- _Task directions_:
Taking the first line of the listing as the start and the line containing "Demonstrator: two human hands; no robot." as the end, reproduce everything in between exactly, both ends included.

☆ ☆ ☆ ☆ ☆ ☆ ☆

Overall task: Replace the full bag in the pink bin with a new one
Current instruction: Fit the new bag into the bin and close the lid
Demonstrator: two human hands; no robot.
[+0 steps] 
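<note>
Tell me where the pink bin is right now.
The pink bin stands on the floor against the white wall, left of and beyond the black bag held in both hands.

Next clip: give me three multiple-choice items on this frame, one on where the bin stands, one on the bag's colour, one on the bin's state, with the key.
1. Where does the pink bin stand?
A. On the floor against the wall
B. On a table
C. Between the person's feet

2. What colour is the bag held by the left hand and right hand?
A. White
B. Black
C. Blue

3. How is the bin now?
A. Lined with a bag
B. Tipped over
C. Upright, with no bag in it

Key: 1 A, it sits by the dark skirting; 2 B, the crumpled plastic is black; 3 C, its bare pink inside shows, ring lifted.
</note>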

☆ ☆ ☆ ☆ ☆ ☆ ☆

- _Task answer_:
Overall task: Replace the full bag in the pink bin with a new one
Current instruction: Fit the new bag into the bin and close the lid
Demonstrator: two human hands; no robot.

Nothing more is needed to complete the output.